Exercise goal |
Everything in the listing below needs to be returned word for word.
*** Opening Supplied information ***
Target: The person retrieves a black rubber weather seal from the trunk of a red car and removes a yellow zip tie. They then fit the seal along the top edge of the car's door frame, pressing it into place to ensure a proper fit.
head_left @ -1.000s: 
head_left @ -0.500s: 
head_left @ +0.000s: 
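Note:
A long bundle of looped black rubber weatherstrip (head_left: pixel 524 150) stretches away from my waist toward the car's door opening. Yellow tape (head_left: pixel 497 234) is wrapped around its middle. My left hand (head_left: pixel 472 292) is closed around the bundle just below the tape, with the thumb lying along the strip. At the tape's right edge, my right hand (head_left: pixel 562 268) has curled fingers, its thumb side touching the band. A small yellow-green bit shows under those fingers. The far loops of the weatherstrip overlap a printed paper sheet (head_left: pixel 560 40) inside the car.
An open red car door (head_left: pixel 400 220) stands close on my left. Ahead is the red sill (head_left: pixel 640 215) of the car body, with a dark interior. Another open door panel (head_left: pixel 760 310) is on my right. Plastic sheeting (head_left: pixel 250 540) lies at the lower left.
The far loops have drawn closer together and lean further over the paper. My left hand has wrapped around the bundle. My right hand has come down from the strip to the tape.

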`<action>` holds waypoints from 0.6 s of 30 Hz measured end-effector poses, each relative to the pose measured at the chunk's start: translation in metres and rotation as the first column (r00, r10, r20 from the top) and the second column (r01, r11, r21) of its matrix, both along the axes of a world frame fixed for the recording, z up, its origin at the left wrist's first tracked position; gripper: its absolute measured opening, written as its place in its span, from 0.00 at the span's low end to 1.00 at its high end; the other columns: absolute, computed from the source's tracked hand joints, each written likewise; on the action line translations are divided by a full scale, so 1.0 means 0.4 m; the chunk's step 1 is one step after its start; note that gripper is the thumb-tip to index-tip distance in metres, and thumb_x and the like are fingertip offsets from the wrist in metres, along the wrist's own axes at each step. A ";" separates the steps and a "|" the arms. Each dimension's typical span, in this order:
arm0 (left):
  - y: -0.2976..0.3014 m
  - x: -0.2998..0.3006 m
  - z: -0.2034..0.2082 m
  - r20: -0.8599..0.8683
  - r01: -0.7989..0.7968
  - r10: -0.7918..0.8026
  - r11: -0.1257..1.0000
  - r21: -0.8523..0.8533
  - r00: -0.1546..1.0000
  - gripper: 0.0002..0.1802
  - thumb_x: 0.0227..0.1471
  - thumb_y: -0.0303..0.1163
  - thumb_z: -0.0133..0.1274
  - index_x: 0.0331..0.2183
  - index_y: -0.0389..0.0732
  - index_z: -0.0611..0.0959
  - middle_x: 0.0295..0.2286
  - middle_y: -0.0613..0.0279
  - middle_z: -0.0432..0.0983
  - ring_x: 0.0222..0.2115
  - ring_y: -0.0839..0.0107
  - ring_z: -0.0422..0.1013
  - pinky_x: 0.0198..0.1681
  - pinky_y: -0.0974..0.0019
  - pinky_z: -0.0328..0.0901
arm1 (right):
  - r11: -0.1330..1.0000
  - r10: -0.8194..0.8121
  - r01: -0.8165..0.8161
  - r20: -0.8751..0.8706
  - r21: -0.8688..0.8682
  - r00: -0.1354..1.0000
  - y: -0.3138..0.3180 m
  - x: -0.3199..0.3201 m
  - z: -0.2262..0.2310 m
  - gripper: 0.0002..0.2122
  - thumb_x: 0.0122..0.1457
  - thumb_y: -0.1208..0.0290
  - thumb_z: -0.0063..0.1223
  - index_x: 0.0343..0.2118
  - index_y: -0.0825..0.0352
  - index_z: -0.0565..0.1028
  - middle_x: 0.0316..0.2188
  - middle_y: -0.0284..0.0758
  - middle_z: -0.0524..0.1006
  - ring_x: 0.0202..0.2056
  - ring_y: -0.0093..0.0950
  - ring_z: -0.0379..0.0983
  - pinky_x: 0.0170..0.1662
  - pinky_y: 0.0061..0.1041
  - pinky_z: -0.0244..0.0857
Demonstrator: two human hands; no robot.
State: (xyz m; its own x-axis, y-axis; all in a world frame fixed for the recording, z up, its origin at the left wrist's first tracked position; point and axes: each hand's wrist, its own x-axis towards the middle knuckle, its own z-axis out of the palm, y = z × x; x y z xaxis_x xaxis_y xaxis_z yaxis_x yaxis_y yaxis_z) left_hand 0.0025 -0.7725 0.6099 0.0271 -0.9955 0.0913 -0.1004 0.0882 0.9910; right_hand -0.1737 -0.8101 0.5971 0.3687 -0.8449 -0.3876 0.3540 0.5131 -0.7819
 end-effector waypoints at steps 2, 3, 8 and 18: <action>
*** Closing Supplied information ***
Task response |
Target: The person retrieves a black rubber weather seal from the trunk of a red car and removes a yellow zip tie. They then fit the seal along the top edge of the car's door frame, pressing it into place to ensure a proper fit.
head_left @ -1.000s: 
head_left @ -0.500s: 
head_left @ +0.000s: 
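Note:
A long bundle of looped black rubber weatherstrip (head_left: pixel 524 150) stretches away from my waist toward the car's door opening. Yellow tape (head_left: pixel 497 234) is wrapped around its middle. My left hand (head_left: pixel 472 292) is closed around the bundle just below the tape, with the thumb lying along the strip. At the tape's right edge, my right hand (head_left: pixel 562 268) has curled fingers, its thumb side touching the band. A small yellow-green bit shows under those fingers. The far loops of the weatherstrip overlap a printed paper sheet (head_left: pixel 560 40) inside the car.
An open red car door (head_left: pixel 400 220) stands close on my left. Ahead is the red sill (head_left: pixel 640 215) of the car body, with a dark interior. Another open door panel (head_left: pixel 760 310) is on my right. Plastic sheeting (head_left: pixel 250 540) lies at the lower left.
The far loops have drawn closer together and lean further over the paper. My left hand has wrapped around the bundle. My right hand has come down from the strip to the tape.
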
`<action>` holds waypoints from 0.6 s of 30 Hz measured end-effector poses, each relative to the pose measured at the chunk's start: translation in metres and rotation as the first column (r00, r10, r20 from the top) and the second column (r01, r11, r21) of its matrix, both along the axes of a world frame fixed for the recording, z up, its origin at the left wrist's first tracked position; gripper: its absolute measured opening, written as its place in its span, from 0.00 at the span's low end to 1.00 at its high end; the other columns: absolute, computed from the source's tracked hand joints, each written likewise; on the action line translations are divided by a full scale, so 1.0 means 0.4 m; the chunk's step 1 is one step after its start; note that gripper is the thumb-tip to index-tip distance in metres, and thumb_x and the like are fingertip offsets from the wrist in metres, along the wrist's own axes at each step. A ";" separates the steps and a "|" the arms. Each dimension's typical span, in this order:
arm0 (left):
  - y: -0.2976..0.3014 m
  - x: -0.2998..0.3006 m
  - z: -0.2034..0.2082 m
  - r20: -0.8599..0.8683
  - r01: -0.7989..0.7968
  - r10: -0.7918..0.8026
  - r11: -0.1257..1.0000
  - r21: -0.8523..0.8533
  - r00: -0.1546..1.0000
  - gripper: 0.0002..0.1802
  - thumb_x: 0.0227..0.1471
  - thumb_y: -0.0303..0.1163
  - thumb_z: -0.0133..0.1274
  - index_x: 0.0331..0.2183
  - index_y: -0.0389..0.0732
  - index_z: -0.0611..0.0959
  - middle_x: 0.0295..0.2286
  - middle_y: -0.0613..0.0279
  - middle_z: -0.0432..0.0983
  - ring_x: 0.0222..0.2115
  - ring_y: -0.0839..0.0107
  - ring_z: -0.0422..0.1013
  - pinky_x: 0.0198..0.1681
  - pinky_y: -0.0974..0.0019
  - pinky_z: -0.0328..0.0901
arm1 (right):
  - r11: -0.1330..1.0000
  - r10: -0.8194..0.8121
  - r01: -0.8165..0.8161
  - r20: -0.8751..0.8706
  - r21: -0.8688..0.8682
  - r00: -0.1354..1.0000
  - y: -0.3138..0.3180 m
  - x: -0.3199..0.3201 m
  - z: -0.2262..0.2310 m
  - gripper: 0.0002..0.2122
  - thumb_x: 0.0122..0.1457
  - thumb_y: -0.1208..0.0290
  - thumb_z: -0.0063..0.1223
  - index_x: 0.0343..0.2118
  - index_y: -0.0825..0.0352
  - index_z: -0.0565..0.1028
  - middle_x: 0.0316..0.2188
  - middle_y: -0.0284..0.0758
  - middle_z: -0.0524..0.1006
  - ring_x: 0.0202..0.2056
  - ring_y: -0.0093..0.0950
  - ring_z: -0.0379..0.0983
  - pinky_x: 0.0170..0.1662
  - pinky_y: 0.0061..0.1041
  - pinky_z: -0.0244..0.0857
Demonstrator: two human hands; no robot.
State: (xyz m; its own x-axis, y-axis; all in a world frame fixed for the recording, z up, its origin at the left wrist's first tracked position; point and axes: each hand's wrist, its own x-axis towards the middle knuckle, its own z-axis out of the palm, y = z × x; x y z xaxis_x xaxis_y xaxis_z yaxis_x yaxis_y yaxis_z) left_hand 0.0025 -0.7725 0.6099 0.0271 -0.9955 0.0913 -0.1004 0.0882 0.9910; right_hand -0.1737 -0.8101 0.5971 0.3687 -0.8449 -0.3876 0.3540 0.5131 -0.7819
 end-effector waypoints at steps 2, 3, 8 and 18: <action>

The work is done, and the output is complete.